**PROBLEM REQUIREMENTS**
Each line below must be transcribed exactly, and no picture may appear in the transcription.

SUPPLIED INFORMATION START

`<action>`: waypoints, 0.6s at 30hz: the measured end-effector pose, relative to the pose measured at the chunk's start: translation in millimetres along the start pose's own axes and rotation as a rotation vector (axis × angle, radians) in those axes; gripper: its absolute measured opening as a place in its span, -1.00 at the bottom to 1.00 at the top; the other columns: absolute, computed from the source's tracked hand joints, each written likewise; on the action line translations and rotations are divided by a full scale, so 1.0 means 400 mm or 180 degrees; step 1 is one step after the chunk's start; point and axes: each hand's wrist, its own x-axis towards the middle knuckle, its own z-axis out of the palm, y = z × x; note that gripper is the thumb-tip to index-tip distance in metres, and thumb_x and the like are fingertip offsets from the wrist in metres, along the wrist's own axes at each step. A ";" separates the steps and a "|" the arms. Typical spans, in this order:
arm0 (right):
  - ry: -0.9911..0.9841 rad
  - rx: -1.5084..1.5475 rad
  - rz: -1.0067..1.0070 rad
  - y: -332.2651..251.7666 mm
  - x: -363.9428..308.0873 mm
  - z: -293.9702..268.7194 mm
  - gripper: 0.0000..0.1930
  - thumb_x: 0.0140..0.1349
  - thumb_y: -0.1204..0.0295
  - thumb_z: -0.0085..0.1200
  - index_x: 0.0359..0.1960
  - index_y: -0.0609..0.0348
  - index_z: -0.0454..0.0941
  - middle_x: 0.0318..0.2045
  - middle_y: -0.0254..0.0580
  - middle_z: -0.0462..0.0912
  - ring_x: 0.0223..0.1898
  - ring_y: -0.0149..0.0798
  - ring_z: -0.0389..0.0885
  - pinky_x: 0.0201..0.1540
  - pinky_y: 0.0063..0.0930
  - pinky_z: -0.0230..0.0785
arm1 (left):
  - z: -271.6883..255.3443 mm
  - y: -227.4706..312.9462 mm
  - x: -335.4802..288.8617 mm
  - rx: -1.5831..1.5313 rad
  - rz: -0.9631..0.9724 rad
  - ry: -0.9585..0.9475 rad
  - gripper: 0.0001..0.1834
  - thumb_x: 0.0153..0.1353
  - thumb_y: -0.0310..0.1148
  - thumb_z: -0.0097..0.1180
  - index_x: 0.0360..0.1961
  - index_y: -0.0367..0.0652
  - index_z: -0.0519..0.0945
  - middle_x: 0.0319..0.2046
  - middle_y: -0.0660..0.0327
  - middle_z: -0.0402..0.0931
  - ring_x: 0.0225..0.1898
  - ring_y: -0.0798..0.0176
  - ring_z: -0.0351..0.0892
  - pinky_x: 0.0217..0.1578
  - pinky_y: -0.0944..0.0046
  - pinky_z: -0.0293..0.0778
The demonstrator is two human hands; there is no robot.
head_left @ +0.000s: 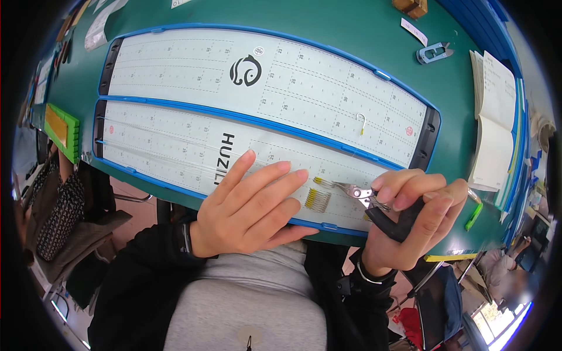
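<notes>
A long blue-rimmed hinged case (257, 121) lies open on the table, its two white panels printed with grids. Over the near panel my left hand (252, 207) is spread, fingers stretched out, fingertips beside a row of several fish hooks (318, 200) with yellow-wrapped shanks. My right hand (418, 213) is wrapped round dark-handled pliers (358, 191). Their metal jaws point left at a yellow-wrapped hook end (320, 181) just above the row; whether they grip it I cannot tell. Fine pale lines run along the panel's left part. One single hook (361, 124) lies on the far panel.
Blue thread snips (434, 53) and a paper strip (414, 31) lie at the back right. An open notebook (494, 120) occupies the right side, with a bright green tool (474, 216) near it. A green tray (62, 133) sits at the left table edge.
</notes>
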 end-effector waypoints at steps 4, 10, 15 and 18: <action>-0.0048 -0.0001 0.0005 0.001 0.000 0.000 -0.71 0.48 0.25 -0.21 -0.31 0.20 0.09 -0.56 -0.11 0.40 -0.56 -0.22 0.55 -0.38 -0.32 0.54 | -0.002 -0.004 0.000 0.0017 0.0122 -0.0095 -0.64 0.12 0.01 0.27 -0.40 -0.05 0.53 -0.02 0.21 0.61 0.07 0.17 0.56 0.24 -0.05 0.31; -0.0012 -0.0009 0.0030 -0.003 -0.002 0.003 -0.70 0.47 0.25 -0.20 -0.31 0.20 0.09 -0.55 -0.11 0.40 -0.55 -0.21 0.55 -0.36 -0.30 0.54 | -0.001 -0.001 0.000 0.0072 0.0187 -0.0053 -0.65 0.15 0.00 0.25 -0.40 -0.06 0.53 -0.04 0.20 0.62 0.04 0.16 0.57 0.22 -0.03 0.35; 0.0003 -0.0048 0.0022 -0.006 -0.006 0.001 -0.70 0.47 0.25 -0.19 -0.31 0.19 0.09 -0.56 -0.11 0.41 -0.54 -0.21 0.55 -0.34 -0.30 0.54 | -0.005 -0.002 0.006 -0.0025 0.0179 -0.0111 -0.65 0.15 -0.01 0.25 -0.41 -0.08 0.53 -0.05 0.17 0.62 0.03 0.16 0.58 0.19 0.02 0.40; -0.0025 0.0012 0.0038 -0.005 -0.006 -0.002 -0.71 0.47 0.26 -0.20 -0.31 0.19 0.10 -0.56 -0.11 0.41 -0.54 -0.21 0.56 -0.35 -0.30 0.54 | -0.006 0.001 0.007 -0.0028 0.0175 -0.0096 -0.65 0.15 -0.02 0.25 -0.41 -0.08 0.53 -0.05 0.14 0.62 0.02 0.15 0.59 0.17 0.04 0.42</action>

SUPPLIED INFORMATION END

**ANSWER BELOW**
`<action>`: waypoints, 0.6s at 30hz: the measured end-effector pose, relative to the pose measured at the chunk's start: translation in millimetres along the start pose's own axes and rotation as a rotation vector (axis × angle, radians) in those axes; gripper: its absolute measured opening as a place in its span, -1.00 at the bottom to 1.00 at the top; the other columns: absolute, computed from the source's tracked hand joints, each written likewise; on the action line translations and rotations are divided by a full scale, so 1.0 means 400 mm or 180 degrees; step 1 is one step after the chunk's start; point and axes: each hand's wrist, its own x-axis towards the middle knuckle, its own z-axis out of the palm, y = z × x; note that gripper is the thumb-tip to index-tip distance in metres, and thumb_x and the like are fingertip offsets from the wrist in metres, along the wrist's own axes at each step. A ";" separates the steps and a "|" the arms. Typical spans, in this order:
arm0 (right):
  - ry: -0.9911..0.9841 rad
  - rx: -1.5084..1.5475 rad
  - rz: -1.0067..1.0070 rad
  - y: -332.2651..251.7666 mm
  - x: -363.9428..308.0873 mm
  - z: -293.9702..268.7194 mm
  - gripper: 0.0000..0.1930
  - thumb_x: 0.0140..0.1349
  - thumb_y: -0.1204..0.0295
  - thumb_z: -0.0085..0.1200
  - index_x: 0.0359..0.1960
  - index_y: -0.0609..0.0348
  - index_z: -0.0454..0.0941
  - middle_x: 0.0318..0.2045
  - middle_y: -0.0254..0.0580
  - middle_z: -0.0462..0.0912
  - ring_x: 0.0223..0.1898
  - ring_y: -0.0149..0.0798
  - ring_z: -0.0389..0.0885
  - pinky_x: 0.0201..0.1540
  - pinky_y: 0.0063..0.0930
  - pinky_z: -0.0230..0.0785
arm1 (left):
  - z: -271.6883..255.3443 mm
  - y: -227.4706..312.9462 mm
  - x: -335.4802..288.8617 mm
  - rx: -1.5831..1.5313 rad
  - rz: -0.9631..0.9724 rad
  - ry: -0.9585..0.9475 rad
  - gripper: 0.0001..0.1834
  - thumb_x: 0.0153..0.1353
  - thumb_y: -0.0310..0.1148
  - thumb_z: -0.0097..0.1180
  - index_x: 0.0360..0.1961
  - index_y: -0.0367..0.0652
  - index_z: -0.0519..0.0945
  - middle_x: 0.0319..0.2046
  - middle_y: -0.0660..0.0327
  - middle_z: -0.0402..0.0931
  - ring_x: 0.0225..0.1898
  - ring_y: -0.0798..0.0176
  - ring_z: -0.0351..0.0892
  - pinky_x: 0.0217..0.1578
  - pinky_y: -0.0944..0.0046
  - pinky_z: -0.0293..0.0778
The demonstrator is two human hands; there is no robot.
head_left @ +0.000s: 
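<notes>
A long blue-rimmed hinged case (257, 121) lies open on the table, its two white panels printed with grids. Over the near panel my left hand (252, 207) is spread, fingers stretched out, fingertips beside a row of several fish hooks (318, 200) with yellow-wrapped shanks. My right hand (418, 213) is wrapped round dark-handled pliers (358, 191). Their metal jaws point left at a yellow-wrapped hook end (320, 181) just above the row; whether they grip it I cannot tell. Fine pale lines run along the panel's left part. One single hook (361, 124) lies on the far panel.
Blue thread snips (434, 53) and a paper strip (414, 31) lie at the back right. An open notebook (494, 120) occupies the right side, with a bright green tool (474, 216) near it. A green tray (62, 133) sits at the left table edge.
</notes>
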 end-effector waypoints at steps 4, 10, 15 and 18: <action>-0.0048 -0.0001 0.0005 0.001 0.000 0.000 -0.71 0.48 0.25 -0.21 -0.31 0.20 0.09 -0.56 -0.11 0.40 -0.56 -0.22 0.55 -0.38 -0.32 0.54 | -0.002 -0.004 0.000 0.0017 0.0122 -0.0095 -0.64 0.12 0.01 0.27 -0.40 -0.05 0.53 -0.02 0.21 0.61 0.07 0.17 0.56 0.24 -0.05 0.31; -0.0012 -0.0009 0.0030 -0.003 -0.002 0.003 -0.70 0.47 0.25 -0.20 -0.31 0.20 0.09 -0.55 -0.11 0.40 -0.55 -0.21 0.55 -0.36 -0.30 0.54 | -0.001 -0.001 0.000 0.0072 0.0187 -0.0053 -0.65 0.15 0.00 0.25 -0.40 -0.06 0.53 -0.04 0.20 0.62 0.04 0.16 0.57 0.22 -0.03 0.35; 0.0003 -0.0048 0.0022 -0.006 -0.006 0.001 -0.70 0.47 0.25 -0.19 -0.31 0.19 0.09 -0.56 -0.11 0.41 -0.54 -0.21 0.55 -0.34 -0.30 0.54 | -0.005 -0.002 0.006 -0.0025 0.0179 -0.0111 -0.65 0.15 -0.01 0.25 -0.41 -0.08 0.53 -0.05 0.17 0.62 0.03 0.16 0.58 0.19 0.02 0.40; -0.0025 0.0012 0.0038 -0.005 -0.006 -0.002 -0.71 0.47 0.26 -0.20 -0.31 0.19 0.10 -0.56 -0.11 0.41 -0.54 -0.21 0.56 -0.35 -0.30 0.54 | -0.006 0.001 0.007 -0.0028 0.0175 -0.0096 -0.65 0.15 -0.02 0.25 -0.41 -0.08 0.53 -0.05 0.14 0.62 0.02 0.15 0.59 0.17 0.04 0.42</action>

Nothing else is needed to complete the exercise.